Arriving at prison camp Spangenberg in February 1942 he joined a small group of aircrew working towards an escape, one of the men was Chaz Hall who later participated in the Great Escape.

McGill was next held at Stalag Luft III in the province of Lower Silesia near the town of Sagan (now Żagań in Poland).

During his time as a prisoner McGill was promoted flying officer on 13 May 1942 and then flight lieutenant on 13 May 1943.

== 'Great Escape' ==

Memorial to "The Fifty" down the road toward Żagań (Langford is on the right)

McGarr was amongst the officers recaptured relatively locally who were taken to Görlitz prison 36 miles south from Sagan. George McGill, Henry Birkland, Patrick Langford, Mike Casey, George Wiley, Tom Leigh, John Pohe, Cyril Swain, Charles Hall, Brian Evans, Wlodzimierz Kolanowski and Bob Stewart were taken away in black cars by plain clothes Gestapo officials on 30 and 31 March 1944 and were never seen alive again. Another account states that on 31 March 1944 a group of 10 officers including Henry Birkland were taken away.

The plates on their cremation urns showed that they had been cremated at Liegnitz (now Legnica), 55 miles to the east of Sagan, but no dates were given. So he became one of the 50 executed and murdered by the Gestapo. His remains, which were originally buried at Sagan, were moved in November 1948 to the Poznan Old Garrison Cemetery to lie beside those of his fellow escapers.

His name was amongst those in the list of the murdered prisoners which was published when news broke on or about 19–20 May 1944, and he is also mentioned in the "Ottawa Citizen" on 27 February 1946.

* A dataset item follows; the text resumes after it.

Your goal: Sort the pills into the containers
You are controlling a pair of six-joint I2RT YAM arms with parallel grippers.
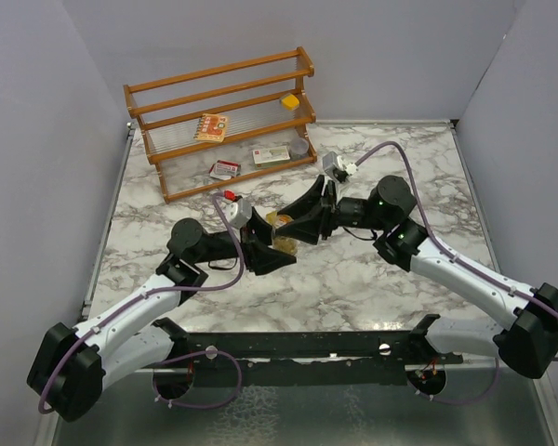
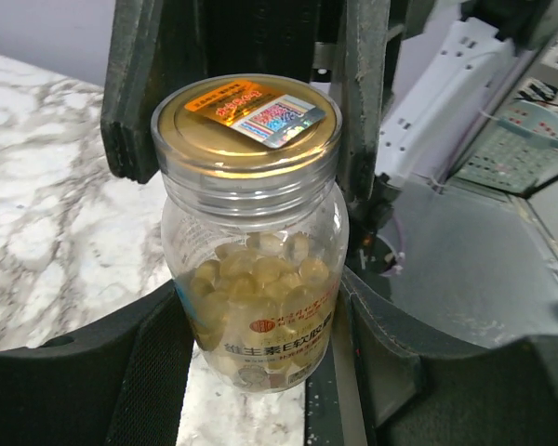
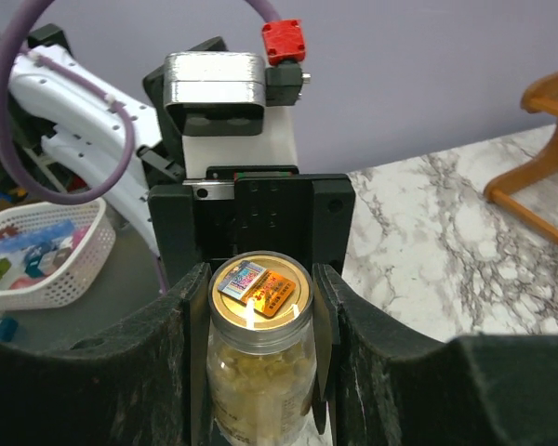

| Nationalities of the 50 executed |
| 21 British |
| 6 Canadian |
| 6 Polish |
| 5 Australian |
| 3 South African |
| 2 New Zealanders |
| 2 Norwegian |
| 1 Belgian |
| 1 Czechoslovak |
| 1 Frenchman |
| 1 Greek |
| Lithuania 1 Lithuanian |

== Awards ==
McGill received a Mentioned in Despatches for conspicuous gallantry as a prisoner of war as none of the other relevant decorations then available could be awarded posthumously. It was awarded in (Canadian Government) AFRO 1729/44 dated 11 August 1944 and published in a supplement to the London Gazette on 8 June 1944.

== Other victims ==
See Stalag Luft III murders
The Gestapo executed a group of 50 of the recaptured prisoners representing almost all of the nationalities involved in the escape. Post-war investigations saw a number of those guilty of the murders tracked down, arrested and tried for their crimes.